This document introduces an extension to SHACL called Dynamic SHACL.
In standard SHACL, the values of constraint parameters such as sh:maxCount
are constant values such as the RDF literal 1
.
In Dynamic SHACL, these values may be SHACL Node Expressions that are computed before the validation starts.
This added flexibility significantly expands the expressivity of the SHACL language, in particular for
constraints that apply with different values depending on the context.
This document describes what will be available in TopBraid 8.3 and above.

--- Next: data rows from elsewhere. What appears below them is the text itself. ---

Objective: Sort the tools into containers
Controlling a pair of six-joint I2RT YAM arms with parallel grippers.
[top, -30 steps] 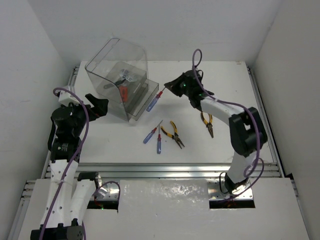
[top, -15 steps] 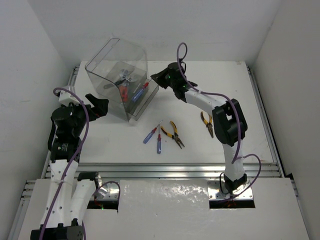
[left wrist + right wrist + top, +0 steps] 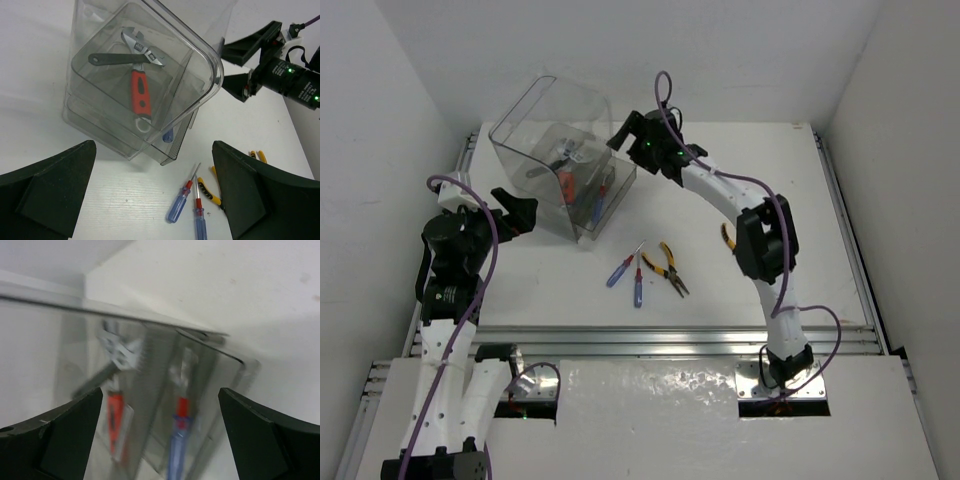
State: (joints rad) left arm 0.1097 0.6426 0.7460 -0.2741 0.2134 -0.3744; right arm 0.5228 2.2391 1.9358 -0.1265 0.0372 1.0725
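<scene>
The clear smoky container [image 3: 542, 128] stands at the back left with its lid up. Its upper tray holds a red-handled adjustable wrench [image 3: 141, 91] and a black-handled wrench [image 3: 112, 58]. A blue screwdriver [image 3: 179, 442] with a red collar lies in a lower tray, its handle end [image 3: 168, 134] showing through the wall. My right gripper [image 3: 626, 133] hangs open just outside the container's right side, holding nothing. My left gripper [image 3: 516, 209] is open, in front of the container on its left. Two blue screwdrivers [image 3: 620, 268] [image 3: 638, 285] and yellow-handled pliers [image 3: 666, 269] lie on the table.
A second pair of pliers [image 3: 728, 238] lies to the right, partly hidden under the right arm's elbow. White walls close in the table on the left, back and right. A metal rail [image 3: 650, 335] runs along the near edge.
The right arm swung left carrying a blue screwdriver to the container. Its gripper then opened, and the screwdriver now lies inside a tray. The left arm has not moved.
</scene>
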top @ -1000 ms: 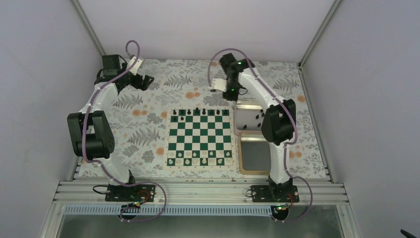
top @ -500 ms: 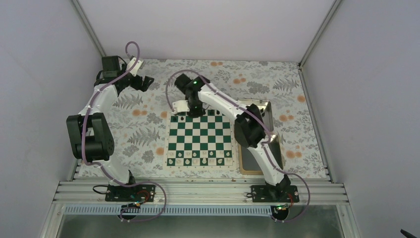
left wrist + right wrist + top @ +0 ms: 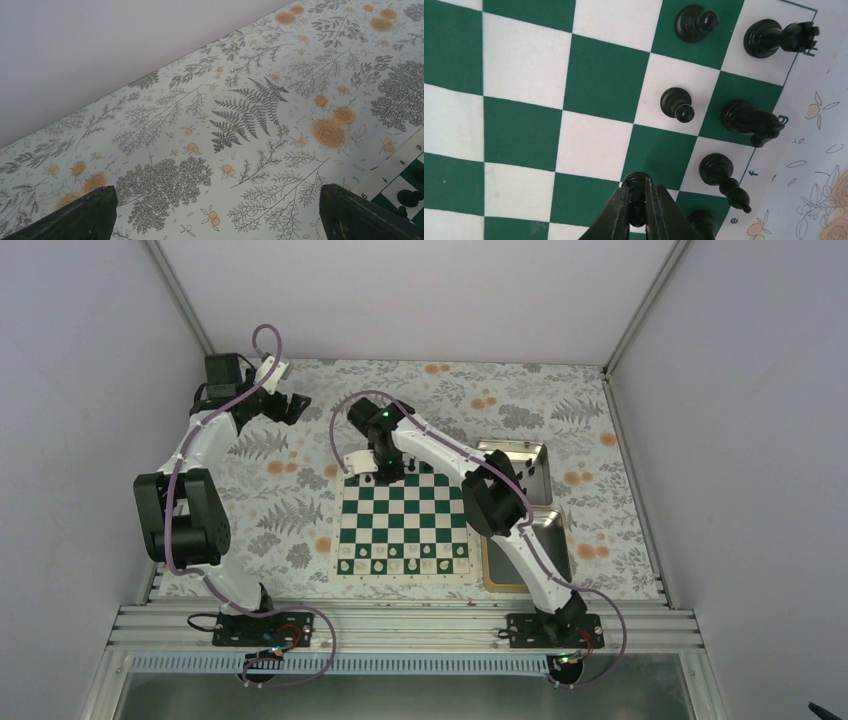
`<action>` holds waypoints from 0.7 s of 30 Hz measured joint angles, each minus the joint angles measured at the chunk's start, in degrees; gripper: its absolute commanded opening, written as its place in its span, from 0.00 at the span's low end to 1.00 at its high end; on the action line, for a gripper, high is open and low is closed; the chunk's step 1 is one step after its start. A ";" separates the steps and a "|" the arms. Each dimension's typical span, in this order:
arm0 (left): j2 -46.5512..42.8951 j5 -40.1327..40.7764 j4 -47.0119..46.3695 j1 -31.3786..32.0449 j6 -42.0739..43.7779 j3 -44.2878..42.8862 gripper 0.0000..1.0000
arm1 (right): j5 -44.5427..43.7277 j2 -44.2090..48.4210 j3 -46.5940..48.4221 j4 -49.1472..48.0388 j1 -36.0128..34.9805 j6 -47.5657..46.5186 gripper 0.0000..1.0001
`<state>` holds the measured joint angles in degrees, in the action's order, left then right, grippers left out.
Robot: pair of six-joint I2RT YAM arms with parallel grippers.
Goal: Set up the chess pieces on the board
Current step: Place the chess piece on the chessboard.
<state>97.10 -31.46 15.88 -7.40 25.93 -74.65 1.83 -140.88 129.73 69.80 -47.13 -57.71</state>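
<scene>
Swung over since a second ago: right gripper (image 3: 376,478) has left the tins (image 3: 515,452) at 3 o'clock of the board (image 3: 404,522) and now sits over the board's 11 o'clock corner. Left gripper (image 3: 290,406) hasn't budged, parked at 10 o'clock on the table and well apart from the board.

On the right wrist camera I see the fingers (image 3: 616,215) pressed together on a black pawn (image 3: 637,180). They pinch its stem, and the round base pokes out past the tips. The pawn sits dead between the tips, at 12 o'clock of the pincer, over the 6 o'clock edge of a green square one row in from the border. I can't tell if the base touches the board or hangs just above it.

A second pawn (image 3: 676,104) stands at 1 o'clock of the held one, and a third pawn (image 3: 696,22) is farther out the same way. Along the border row there is a rook (image 3: 774,39), a knight (image 3: 749,121), and a bishop (image 3: 721,179) just at 3 o'clock of the held pawn. One more dark piece (image 3: 701,220) is half hidden beside the finger, type unclear.

On the left wrist camera the fingers (image 3: 87,215) are spread wide, with only the floral cloth (image 3: 250,115) between them. A corner of the board is at 4 o'clock.

From the top camera, black chess pieces (image 3: 430,468) line the 12 o'clock edge and white pieces (image 3: 404,565) the 6 o'clock edge.
</scene>
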 measured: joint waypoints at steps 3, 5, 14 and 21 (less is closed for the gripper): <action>0.00 -0.11 0.02 0.00 0.00 0.00 1.00 | 0.07 -0.11 0.00 -0.59 0.02 -0.48 0.09; 0.00 -0.13 0.00 0.00 0.00 0.00 1.00 | 0.15 -0.35 0.02 -0.98 0.02 -0.76 0.09; 0.00 -0.15 0.00 -0.28 0.02 0.02 1.00 | 0.57 -2.01 0.09 -2.34 0.04 -1.03 0.10; 0.00 -0.22 -0.02 -0.26 0.00 0.44 1.00 | 0.55 -2.01 0.09 -3.06 0.72 -1.05 0.13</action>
<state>97.10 -31.68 15.86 -7.66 25.93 -74.22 2.37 -142.89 129.82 66.74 -46.41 -58.76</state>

In general, SHACL constraints apply to all target nodes of a shape.
For example, a sh:in
constraint at a property ex:state
applies to all instances of the following class:
ex:Address
a rdfs:Class, sh:NodeShape ;
sh:property ex:Address-state ;
.
ex:Address-state
a sh:PropertyShape ;
sh:path ex:state ;
sh:in ( "AL" "AK" "AZ" "AR" ... ) ; # Here, the US states
.
Imagine instance data such as this:
ex:ArizonaAddress1
a ex:Address ;
ex:street "123 John Muir Ave" ;
ex:country ex:USA ;
ex:state "AZ" ;
.
ex:QueenslandAddress1
a ex:Address ;
ex:street "123 Bob Katter Cl" ;
ex:country ex:Australia ;
ex:state "QLD" ;
.
In the example above, the QLD address obviously violates the sh:in
constraint because that is limited to the US states.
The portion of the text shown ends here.